There is zero sum in intention too. If the zero sum is an error then clearly it remains true that you would gave medicine brought to your sick baby if it meant there was none for a stranger’s baby. It shows us what we are like underneath the charm.

Your prayer for the other baby is insincere. You just want God to ensure that you will be able to have the medicine and use it for your infant.

And we see that if zero sum in goods can be overthrown, it cannot be overthrown as regards our intentions.

Rozycka-Tran et al. (2015 tells us what happens if people think they cannot gain except from taking from another and others cannot gain unless they take from them. “People who share this conviction believe that success, especially economic success, is possible only at the expense of other people's failures.”

If zero sum is true and not a fallacy or if it applies in most cases then life is going to be tough and ruthless. It leads to a bias where you fail to see that you don’t have to take to gain in say a particular situation. A bias grows legs. It will get worse. As we have seen from the law of polarity we cannot call this bad for all truths are half-truths meaning that moral causes immoral and vice versa so you cannot win.

Some versions of the zero sum are fallacies. Even if it is true we cannot gain materially except by taking, the same thing may not be true of our emotional relationship life areas. For example, the idea a has that you love her less if you love your family is definitely wrong. She thinks there is only so much love to go around and that you have to take love from her to spread it to your relatives.

If somebody is skilled in several things, people will assume that this person is not really much good at any of them. Yet it is possible for a person to be good at several jobs.

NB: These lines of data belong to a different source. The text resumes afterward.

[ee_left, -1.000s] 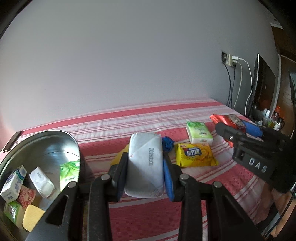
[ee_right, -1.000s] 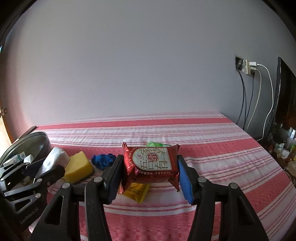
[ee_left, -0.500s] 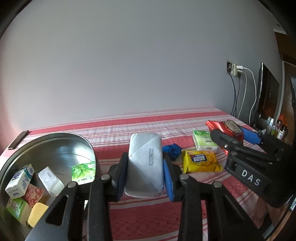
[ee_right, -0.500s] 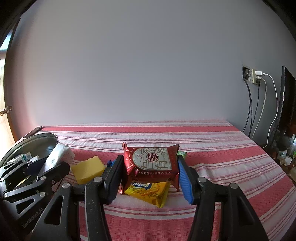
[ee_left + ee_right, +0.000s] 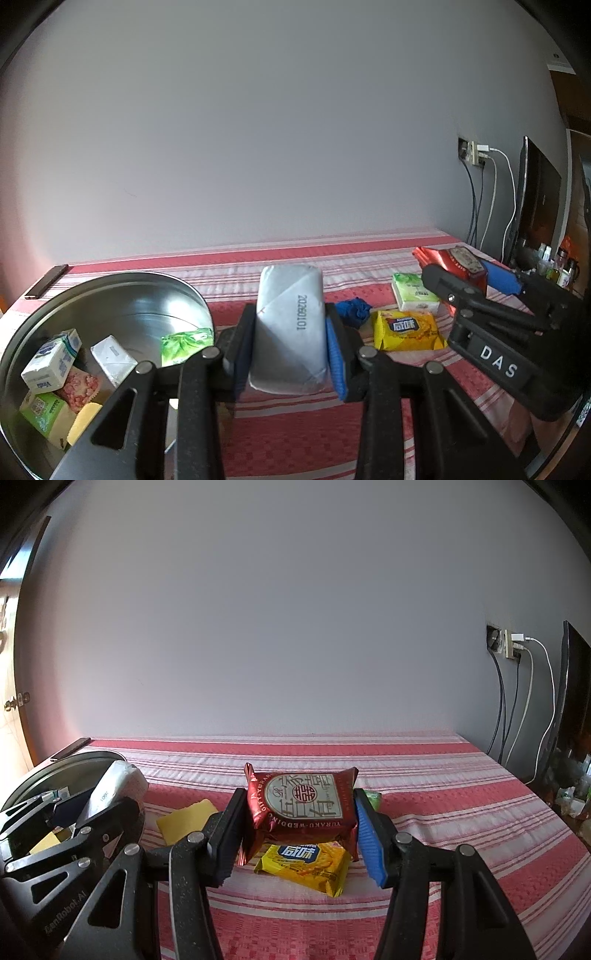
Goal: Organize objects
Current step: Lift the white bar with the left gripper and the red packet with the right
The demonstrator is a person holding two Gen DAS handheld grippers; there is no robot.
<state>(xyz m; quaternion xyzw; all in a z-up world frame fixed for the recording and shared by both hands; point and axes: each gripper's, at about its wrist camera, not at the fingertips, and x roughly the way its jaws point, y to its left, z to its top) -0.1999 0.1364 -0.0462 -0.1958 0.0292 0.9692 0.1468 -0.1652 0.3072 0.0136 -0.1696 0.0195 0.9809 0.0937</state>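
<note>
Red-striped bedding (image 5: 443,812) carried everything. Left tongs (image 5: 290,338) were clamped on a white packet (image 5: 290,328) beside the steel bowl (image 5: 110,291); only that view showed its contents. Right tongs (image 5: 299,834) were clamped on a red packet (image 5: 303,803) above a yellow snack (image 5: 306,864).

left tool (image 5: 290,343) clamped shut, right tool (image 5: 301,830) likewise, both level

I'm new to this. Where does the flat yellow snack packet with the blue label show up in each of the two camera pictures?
Left wrist view: the yellow snack packet lies on the striped cloth, right of centre, beyond the left gripper.
Right wrist view: the packet lies low in the centre, just under the red foil pouch.
Shared landmark: the wall socket with cables.
</note>
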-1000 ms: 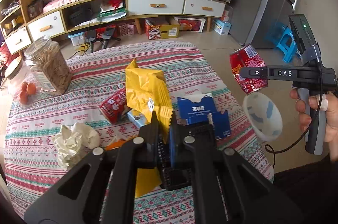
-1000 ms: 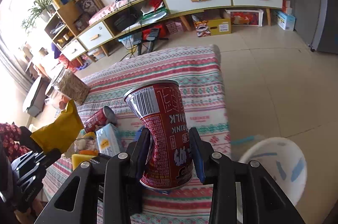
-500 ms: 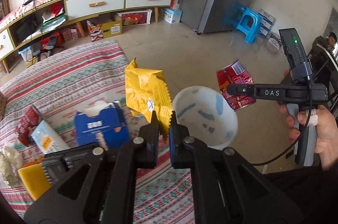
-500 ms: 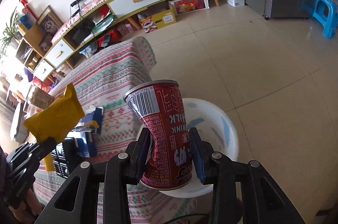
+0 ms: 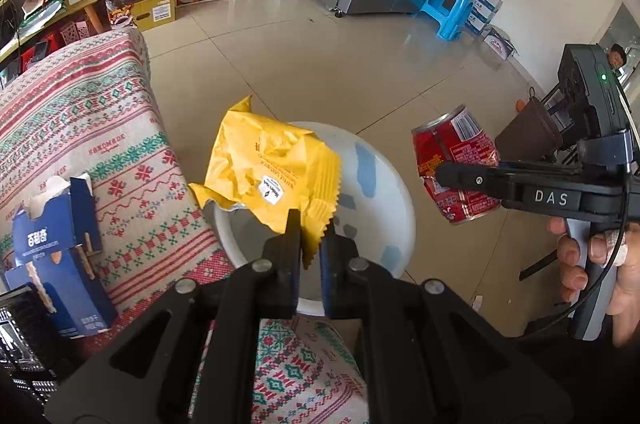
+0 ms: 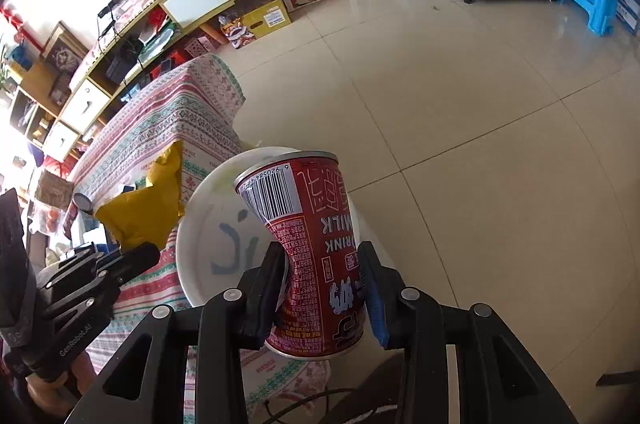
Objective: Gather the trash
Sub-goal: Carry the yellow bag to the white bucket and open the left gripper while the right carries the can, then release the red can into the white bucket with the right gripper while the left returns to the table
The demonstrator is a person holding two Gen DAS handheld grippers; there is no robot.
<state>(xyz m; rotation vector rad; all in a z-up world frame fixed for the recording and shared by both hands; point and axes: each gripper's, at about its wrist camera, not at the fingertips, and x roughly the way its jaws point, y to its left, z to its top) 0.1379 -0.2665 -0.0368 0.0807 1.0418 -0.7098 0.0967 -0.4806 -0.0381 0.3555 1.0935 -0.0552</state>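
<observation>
Beside the cloth-covered table (image 5: 80,112), above the white bin (image 5: 384,184), the left gripper (image 5: 309,238) has its jaws nearly closed, pinching a lower corner of the crumpled yellow snack wrapper (image 5: 272,176). The left wrist view alone shows an opened blue carton (image 5: 56,256) standing on the table and the person's right hand (image 5: 600,264) on its handle. The right wrist view shows what that one hides: the right gripper (image 6: 324,264) with jaws clamped on the dented waist of the red milk can (image 6: 316,248), over the bin's rim.
</observation>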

Jesus engaged in the fallacy for he argued that those who do not put him first are in fact against him. So if you are committed to another group and not just his you are bad and worthless.

How many zero sum issues do we want? If one is enough then ditch faith and ditch God. And as we have seen, if zero sum is an error when it comes to resources it is not an error but the truth when it describes how our whole lives are undergirded with, “I intend to have, even if it means depriving you. If I do not show this intention, it is no wonder for I will have no friends if I am honest.”